The NB regression model typically uses the log link h(μ)= log(μ) to relate the mean of the data to the set of covariates. As noted before, we propose a regression model with log odds link function:

$$\log\left[\left(1 + \frac{\mu_{i}}{\delta}\right)^{\delta} - 1\right] = \mathbf{x}_{i}^{\prime} \boldsymbol{\beta}, \quad i = 1, 2, \ldots, n.$$
(21)

The FI in the NB r.v.’s Y about βj is given by

$$FI(\mathbf{Y}; \beta_{j}) = \sum\limits_{i=1}^{n} \frac{(1 + \theta)^{1/\delta}}{\mu (1 + \theta)^{2}} \theta^{2} x_{ij}^{2}.$$
(22)

Now, the difference in weights between the count data and the dichotomized data, wC(i)−wB(i), is

$$\frac{\theta(\mathbf{x}_{i})}{\left[1 + \theta(\mathbf{x}_{i})\right]^{2}}\left\{ \frac{\theta(\mathbf{x}_{i})\left[1 + \theta(\mathbf{x}_{i})\right]^{1/\delta}}{\mu} - 1\right\},$$
(23)

which is strictly positive since we have shown above that the quantity inside the braces is always positive. Hence from Result 1, we conclude that the MLEs of β using the NB regression of the count data are more efficient than the MLEs using logistic regression of the dichotomized data.

The NB regression with log odds link does not fit conveniently into the GLM framework that uses iteratively weighted least squares for estimation. The model results in the following mean function

$$\mu_{i} = \delta \left[\left(1 + e^{\mathbf{x}_{i}^{\prime} \boldsymbol{\beta}}\right)^{1 / \delta} - 1 \right],$$
(24)

which is a function of both β and the dispersion parameter δ, and the coefficient of variation is not constant. However, our proposed NB model can be fit by maximizing the following log likelihood with respect to β and δ:

$$\begin{array}{*{20}l} \ell =& \sum\limits_{i=1}^{n} \left\{{\vphantom{\left(1 + \frac{y_{i}}{\delta}\right)}}\log\Gamma(y_{i} + \delta) - \log\Gamma(y_{i} + 1) - \log\Gamma(\delta) \right. \\ & \quad + y_{i} \log\left\{\left[1 + \exp(\mathbf{x}_{i}^{\prime} \boldsymbol{\beta})\right]^{1/\delta} - 1 \right\} \\ & \quad - \left.\left(1 + \frac{y_{i}}{\delta}\right)\log[1 + \exp(\mathbf{x}_{i}^{\prime} \boldsymbol{\beta})] \right\}. \end{array}$$
(25)

It is done by solving the first order conditions

$$\begin{array}{*{20}l} \frac{\partial \ell }{\partial \beta_{j}} =& \sum\limits_{i=1}^{n} \left\{x_{ij} \left[\frac{y_{i}}{\delta \left[1 + \exp(\mathbf{x}_{i}^{\prime} \boldsymbol{\beta})\right]^{1/\delta} - \delta} - 1 \right]\right. \\ & \times \left.\left[\frac{\exp(\mathbf{x}_{i}^{\prime} \boldsymbol{\beta})}{1 + \exp(\mathbf{x}_{i}^{\prime} \boldsymbol{\beta})}\right] \right\} = 0, \end{array}$$
(26)

for j=1,2,…,k, and

$$\begin{array}{*{20}l} \frac{\partial \ell}{\partial \delta} =& \sum\limits_{i=1}^{n} \left\{{\vphantom{\frac{1^{1}}{2_{2}}}}\Psi(y_{i} + \delta) - \Psi(\delta)\right. \\ & - \left.\frac{y_{i} \log[1 + \exp(\mathbf{x}_{i}^{\prime} \boldsymbol{\beta})]}{\delta^{2} \left[1 + \exp(\mathbf{x}_{i}^{\prime} \boldsymbol{\beta})\right]^{1/\delta} - \delta^{2}} \right\} = 0, \end{array}$$
(27)

where Ψ(a) is the first derivative of Γ(a).
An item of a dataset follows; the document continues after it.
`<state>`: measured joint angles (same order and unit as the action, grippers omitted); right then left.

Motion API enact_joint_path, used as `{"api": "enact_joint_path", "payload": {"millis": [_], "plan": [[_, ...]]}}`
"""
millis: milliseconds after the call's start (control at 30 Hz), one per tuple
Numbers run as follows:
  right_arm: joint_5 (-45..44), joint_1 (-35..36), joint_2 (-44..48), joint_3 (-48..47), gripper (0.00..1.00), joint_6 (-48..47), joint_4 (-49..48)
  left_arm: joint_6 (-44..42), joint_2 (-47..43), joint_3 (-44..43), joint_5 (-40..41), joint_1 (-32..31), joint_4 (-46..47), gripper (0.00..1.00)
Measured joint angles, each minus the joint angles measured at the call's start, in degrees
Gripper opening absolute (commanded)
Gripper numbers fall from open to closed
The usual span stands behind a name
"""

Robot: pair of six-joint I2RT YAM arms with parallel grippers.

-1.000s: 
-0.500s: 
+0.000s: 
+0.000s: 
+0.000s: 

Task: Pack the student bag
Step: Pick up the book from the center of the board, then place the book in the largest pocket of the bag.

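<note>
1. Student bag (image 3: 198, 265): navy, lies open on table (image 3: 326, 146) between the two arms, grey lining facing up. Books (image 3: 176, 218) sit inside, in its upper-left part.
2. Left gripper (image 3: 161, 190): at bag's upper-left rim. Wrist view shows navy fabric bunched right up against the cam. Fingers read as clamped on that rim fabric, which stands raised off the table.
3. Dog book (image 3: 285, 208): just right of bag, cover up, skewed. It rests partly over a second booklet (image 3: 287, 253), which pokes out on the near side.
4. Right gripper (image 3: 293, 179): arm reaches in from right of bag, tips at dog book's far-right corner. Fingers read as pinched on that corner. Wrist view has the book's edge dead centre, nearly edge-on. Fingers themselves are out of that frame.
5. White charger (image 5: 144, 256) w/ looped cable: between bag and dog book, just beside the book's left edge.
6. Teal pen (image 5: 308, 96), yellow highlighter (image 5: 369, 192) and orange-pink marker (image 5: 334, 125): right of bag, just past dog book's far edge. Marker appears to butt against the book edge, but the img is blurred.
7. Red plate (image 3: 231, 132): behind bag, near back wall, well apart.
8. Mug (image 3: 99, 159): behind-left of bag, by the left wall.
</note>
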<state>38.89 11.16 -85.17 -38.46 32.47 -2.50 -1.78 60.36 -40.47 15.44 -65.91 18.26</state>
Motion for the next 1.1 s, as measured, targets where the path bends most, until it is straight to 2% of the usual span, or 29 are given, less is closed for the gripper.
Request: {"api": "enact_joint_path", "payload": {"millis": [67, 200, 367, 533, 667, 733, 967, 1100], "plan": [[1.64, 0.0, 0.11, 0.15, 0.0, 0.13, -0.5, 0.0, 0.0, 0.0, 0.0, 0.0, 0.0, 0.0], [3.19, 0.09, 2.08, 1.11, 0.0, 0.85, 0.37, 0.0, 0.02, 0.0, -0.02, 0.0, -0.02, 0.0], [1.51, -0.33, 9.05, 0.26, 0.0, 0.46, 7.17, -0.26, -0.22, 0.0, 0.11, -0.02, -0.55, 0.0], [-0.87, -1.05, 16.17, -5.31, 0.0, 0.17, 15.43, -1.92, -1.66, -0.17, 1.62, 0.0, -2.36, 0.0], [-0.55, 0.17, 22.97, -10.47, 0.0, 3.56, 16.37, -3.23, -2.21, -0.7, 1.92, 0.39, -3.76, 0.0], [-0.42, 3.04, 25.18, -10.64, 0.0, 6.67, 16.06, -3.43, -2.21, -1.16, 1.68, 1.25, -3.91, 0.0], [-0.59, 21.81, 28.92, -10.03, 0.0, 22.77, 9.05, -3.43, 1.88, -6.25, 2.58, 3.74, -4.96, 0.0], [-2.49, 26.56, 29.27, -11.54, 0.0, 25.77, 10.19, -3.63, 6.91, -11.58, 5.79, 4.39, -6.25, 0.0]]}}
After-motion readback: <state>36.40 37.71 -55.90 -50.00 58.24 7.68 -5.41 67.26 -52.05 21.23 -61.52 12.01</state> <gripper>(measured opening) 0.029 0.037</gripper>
In the simulation studies and analyses that follow, we use the method of Nelder and Mead [16] to find MLEs of β and δ as implemented in the R optim function. The algorithm returns the Hessian at the maximum, which we use to estimate the standard errors of the model parameters. Starting values for the algorithm can be obtained from the coefficient estimates from the corresponding logistic regression and setting δ(0)=1.

### Simulation studies

For each distribution (geometric, Poisson, and negative binomial), we conducted a simulation study to quantify the additional precision that can be gained by using a count regression model with log odds link instead of a logistic regression model with the dichotomized data. Count data were simulated from each distribution according to the following model:

$$\log(\theta_{i}) = -0.1 + 0.6x_{1i} - 0.55x_{2i} + 0.4x_{3i} + 0.25x_{4i}$$
(28)

for i=1,2,…,n. For the NB model, δ=0.8. Each covariate x1i,…,x4i in the model was a binary categorical variable. For each sample size used in the study, we simulated a (n×5) design matrix consisting of a column of ones and a (n×4) matrix of random draws from a Bernoulli(p=0.5) distribution. Each simulation was repeated 5000 times for sample sizes n = 50, 75, 100, 250, 500, and 1000. For each covariate, the OR and 95% confidence limits were calculated from the count and logistic regression models using standard methods. We compared the two approaches based on the percent bias in the estimate (measured as the percentage difference between the average of the 5000 estimates and the true OR value), the average mean squared error (MSE) for the log OR, the relative widths of the confidence intervals (measured as the average ratio of the width of the 95% confidence interval from the count regression to the width of the interval from the logistic regression), and actual coverage of the interval (measured as the percent of simulations where the confidence interval contained the true OR value obtained from the model in (28)).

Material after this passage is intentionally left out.